Rumored changes are slightly thinner case, better screen and front and rear facing cameras.


----------



## KingAl (Feb 21, 2011)

If Amazon pulls its Kindle app (and presumably B&N would do the same thing) due to Apple's asinine policy regarding its 30% cut, I wonder how much of an effect it would have on iPad 2 sales.


----------



## The Hooded Claw (Oct 12, 2009)

KingAl said:


> If Amazon pulls its Kindle app (and presumably B&N would do the same thing) due to Apple's asinine policy regarding its 30% cut, I wonder how much of an effect it would have on iPad 2 sales.


I've had the same thought about Amazon and Netflix leaving together. However I think there will be people eager to step into their place on Apple's terms if they leave, so I'd expect the effect to be short term.

The rumor mill is now claiming the iPad 2 will be announced (not released) on March 2. Believe it if you want to! I think it sounds reasonable.


----------



## mooshie78 (Jul 15, 2010)

KingAl said:


> If Amazon pulls its Kindle app (and presumably B&N would do the same thing) due to Apple's asinine policy regarding its 30% cut, I wonder how much of an effect it would have on iPad 2 sales.


Very little. Most people probably aren't buying it primarily as an e-reader, and there are plenty of other e-reader apps like iBooks, Stanza etc.

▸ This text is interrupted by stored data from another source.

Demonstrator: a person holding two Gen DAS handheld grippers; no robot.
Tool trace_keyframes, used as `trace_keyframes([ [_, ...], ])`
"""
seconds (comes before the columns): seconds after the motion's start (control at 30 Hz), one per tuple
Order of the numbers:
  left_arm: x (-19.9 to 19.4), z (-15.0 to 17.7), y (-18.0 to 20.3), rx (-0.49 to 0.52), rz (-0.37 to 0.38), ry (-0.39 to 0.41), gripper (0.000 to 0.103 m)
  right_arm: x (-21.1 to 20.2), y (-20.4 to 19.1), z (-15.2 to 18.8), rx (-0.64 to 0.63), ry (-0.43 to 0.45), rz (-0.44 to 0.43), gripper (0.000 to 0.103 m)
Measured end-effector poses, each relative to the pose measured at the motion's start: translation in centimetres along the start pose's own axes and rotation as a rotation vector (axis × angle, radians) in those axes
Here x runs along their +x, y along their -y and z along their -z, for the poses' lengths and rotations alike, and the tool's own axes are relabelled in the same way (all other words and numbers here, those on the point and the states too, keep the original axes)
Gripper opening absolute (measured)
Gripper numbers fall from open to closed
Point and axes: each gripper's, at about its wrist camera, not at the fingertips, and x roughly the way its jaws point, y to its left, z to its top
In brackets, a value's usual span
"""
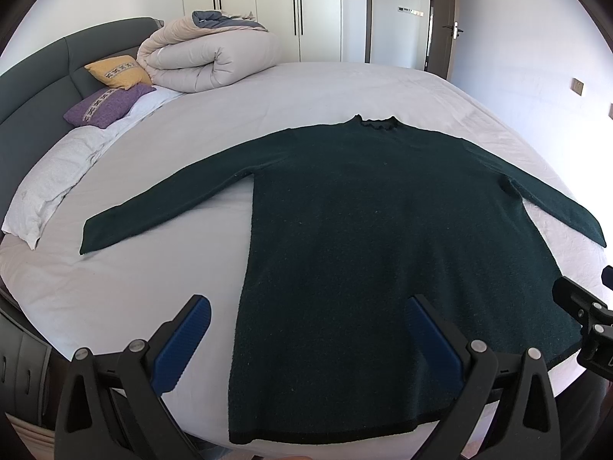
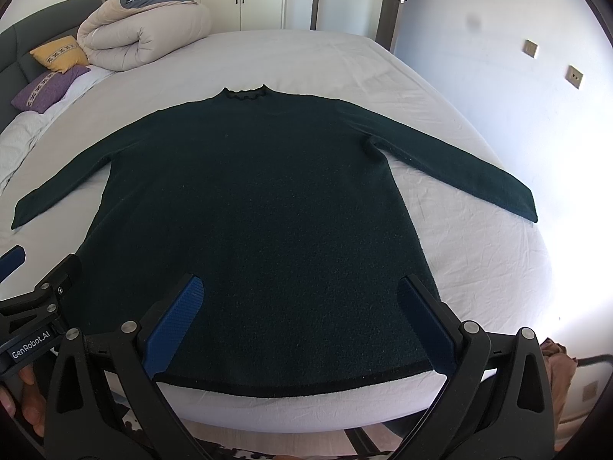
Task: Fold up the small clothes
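Left wrist view: dark green sweater (image 1: 364, 230) spread flat, front down or up unclear, on white bed sheet (image 1: 325, 92), collar (image 1: 377, 122) far, hem (image 1: 329, 435) at near bed edge, both sleeves out sideways. Left gripper (image 1: 306, 341) spread wide, empty, hovering over hem's left corner; right gripper (image 2: 302, 322) likewise wide apart, empty, over hem's right half. Nothing folded yet.

Likely first step: sleeve fold. For clean result: go for left cuff (image 1: 90, 237) and right cuff (image 2: 526, 207), pinch only the cuff layers, not sheet, lift low, lay each sleeve straight across body. Knit looks thick, limp; drag slowly to avoid bunching at shoulder. Rolled duvet (image 1: 207, 59) and pillows (image 1: 111, 92) well apart, no obstruction.
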Motion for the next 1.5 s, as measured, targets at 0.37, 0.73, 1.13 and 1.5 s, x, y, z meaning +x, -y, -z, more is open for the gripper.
trace_keyframes([
  [0.37, 0.0, 0.0, 0.1, -0.003, 0.004, -0.002, 0.103, 0.0, -0.2, 0.0, -0.005, -0.003, 0.002, 0.103],
  [0.73, -0.1, 0.2, 0.1, -0.005, 0.005, -0.003, 0.103, 0.2, -0.6, 0.0, -0.015, -0.006, 0.003, 0.103],
  [1.13, -0.1, 0.5, 0.1, -0.008, 0.011, -0.006, 0.103, 0.4, -0.8, 0.1, -0.019, -0.009, 0.004, 0.103],
  [1.5, 1.2, 1.0, 0.7, 0.029, 0.023, 0.002, 0.103, 2.2, 1.6, 0.3, 0.046, -0.048, -0.084, 0.103],
])
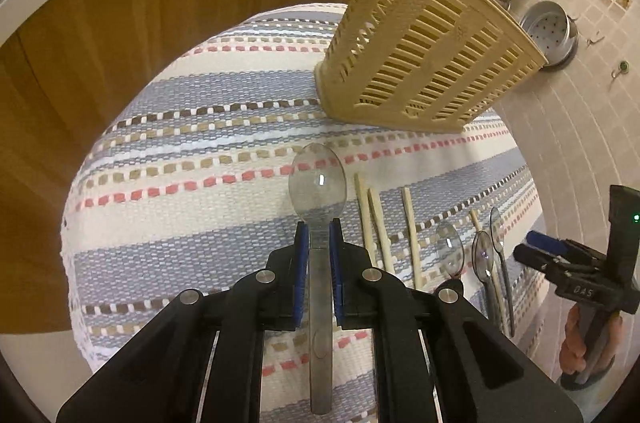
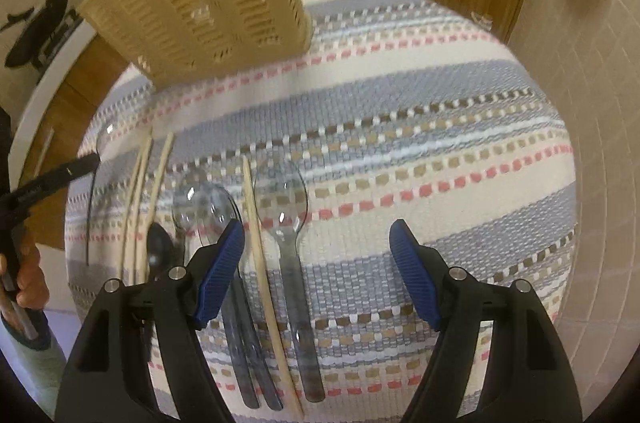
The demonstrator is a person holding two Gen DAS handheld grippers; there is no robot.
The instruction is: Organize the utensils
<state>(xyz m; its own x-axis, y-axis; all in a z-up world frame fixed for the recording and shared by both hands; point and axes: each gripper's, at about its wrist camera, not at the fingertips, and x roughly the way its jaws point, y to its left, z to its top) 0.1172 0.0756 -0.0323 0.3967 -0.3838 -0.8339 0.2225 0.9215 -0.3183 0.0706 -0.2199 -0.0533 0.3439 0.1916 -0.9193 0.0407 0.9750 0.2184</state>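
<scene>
Clamped between the blue pads of the left gripper (image 1: 319,235), a clear plastic spoon (image 1: 318,183) sits bowl-forward over the striped woven cloth (image 1: 192,191); toward the cloth's far edge stands a beige slotted utensil basket (image 1: 420,63). Right of the wooden chopsticks (image 2: 140,203), the right gripper (image 2: 318,243) hangs jaws apart and empty above another clear spoon (image 2: 286,219) lying beside a single chopstick (image 2: 256,243).

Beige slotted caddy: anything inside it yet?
Through the slots of the beige slotted caddy nothing shows; its open top faces away, so the interior is mostly hidden. It stands on the striped mat.
</scene>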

It would hurt my chances of buying one since I'm already a Kindle user. But outside of people like me who already own Kindles and want to get some kind of tablet eventually, I'd say it's a not factor.

It's a multimedia gadget not a dedicated reader, so losing one e-reader app just isn't going to be a big deal to the average person considering an iPad.


----------



## geko29 (Dec 23, 2008)

mooshie78 said:


> It's a multimedia gadget not a dedicated reader, so losing one e-reader app just isn't going to be a big deal to the average person considering an iPad.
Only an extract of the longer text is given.